Para Vênus, poder transmitir essas informações via Internet é uma forma de fazer as pessoas entenderem a temática com uma linguagem fácil e simples, porém, sem que se coloque em um lugar de especialista no assunto. “No meu perfil, falo sobre isso de um jeito que chegue na ‘quebrada’, que é onde nós [Vênus e Rafaela] moramos”.
Vênus Capel nasceu em São Vicente (SP) é não-binário e explica a sua vivência trans através da Internet. — Foto: LEASI
Na mesma época em que a página começou, Vênus também passou a se entender como uma pessoa não-binária. Por ter começado a “transicionar” ainda bem jovem, Vênus acredita ter se adaptado de forma rápida e que o próprio tipo de expressão, por meio da Internet, faz parte da sua identidade. “Meus momentos de tristeza com relação a mim mesma vêm da falta de informação das pessoas.
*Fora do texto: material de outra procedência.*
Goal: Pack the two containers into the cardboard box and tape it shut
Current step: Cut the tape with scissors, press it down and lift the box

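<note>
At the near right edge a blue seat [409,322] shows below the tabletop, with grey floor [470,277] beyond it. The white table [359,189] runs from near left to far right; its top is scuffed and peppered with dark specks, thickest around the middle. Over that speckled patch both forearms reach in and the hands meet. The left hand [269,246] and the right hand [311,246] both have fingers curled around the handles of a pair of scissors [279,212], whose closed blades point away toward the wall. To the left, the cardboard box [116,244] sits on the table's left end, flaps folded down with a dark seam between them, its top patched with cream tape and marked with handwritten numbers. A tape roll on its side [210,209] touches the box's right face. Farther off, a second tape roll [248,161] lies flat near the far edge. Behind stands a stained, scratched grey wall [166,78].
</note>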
É um incômodo como a sociedade não está preparada para lidar com meu corpo, como as pessoas ainda não estão prontas para me entender”.
No dia a dia, Vênus afirma que, atualmente, não precisa se explicar diversas vezes sobre o que é e como se identifica, justamente porque vive em uma “bolha”. “Nesse grupo de pessoas há respeito, elas entendem o pronome neutro e os falam naturalmente”.
Porém, como trabalha com produção de conteúdo digital, e, apesar de viver com pessoas que entendem a situação, por muitas vezes é necessário Vênus saia dessa zona de conforto e encare a realidade em que as demais pessoas podem não ter o acesso à informação necessária. “Eu explico e sempre busco levar referências, indicar pessoas nas redes sociais para elas seguirem, indicar gente para estar no círculo delas”.
Segundo Vênus, tudo depende de quem fala e como essa pessoa se expressa. “Nós, pessoas trans, costumamos dizer que nós sentimos principalmente quando a pessoa está sendo preconceituosa por falta de informação ou porque realmente não se importa”. Mas, Vênus ressalta que não repete por muito tempo a explicação para a mesma pessoa já que, quando não há vontade de mudar, a situação pode acabar machucando. “O quanto você está realmente disposto a mudar o seu comportamento?”, ressalta.
Com formação em pedagogia e doutorado em Filosofia da Educação, Cin Falchi explica que a sigla LGBTQIA+ inclui uma variação muito grande de existências e “modos de existir”. No entanto, de acordo com Cin, a dificuldade ocorre quando as pessoas acham que podem definir como chamar alguém somente pelo aspecto que ela aparenta ser.
Para Falchi, a simples pergunta: “Como eu posso me referir a ti?”, diminuiria drasticamente os conflitos existentes que ocorrem quando se trata do uso de pronomes com alguém da comunidade LGBTQIA+. O pedagogo, porém, ressalta que a maior dificuldade é o respeito com as pessoas não-binárias. “O x da questão não está na neutralidade, mas sim na falta de inclusão”.
Cin explica que para algumas pessoas o grande conflito está na linguagem, já que por diversas vezes, nem para as pessoas que fazem parte do grupo LGBTQIA+ essa discussão sobre pronomes é algo acessível e fácil. “Temos uma variedade muito grande de pessoas que compõem essa sigla. Toda vêm de uma mesma base de linguagem escolar, que precisa dessa inclusão não-binária”.
Entretanto, Falchi ainda ressalta que também é necessário se colocar no lugar do outro e estra aberto para aprender a linguagem a que uma pessoa LGBTQIA+ gostaria que seja utilizada com ela. “Há tantas linguagens distintas que já existem no mundo. Devemos levar em consideração que podemos sim nos reorganizar a essa forma de se comunicar com as pessoas. É também sobre respeito e dignidade.”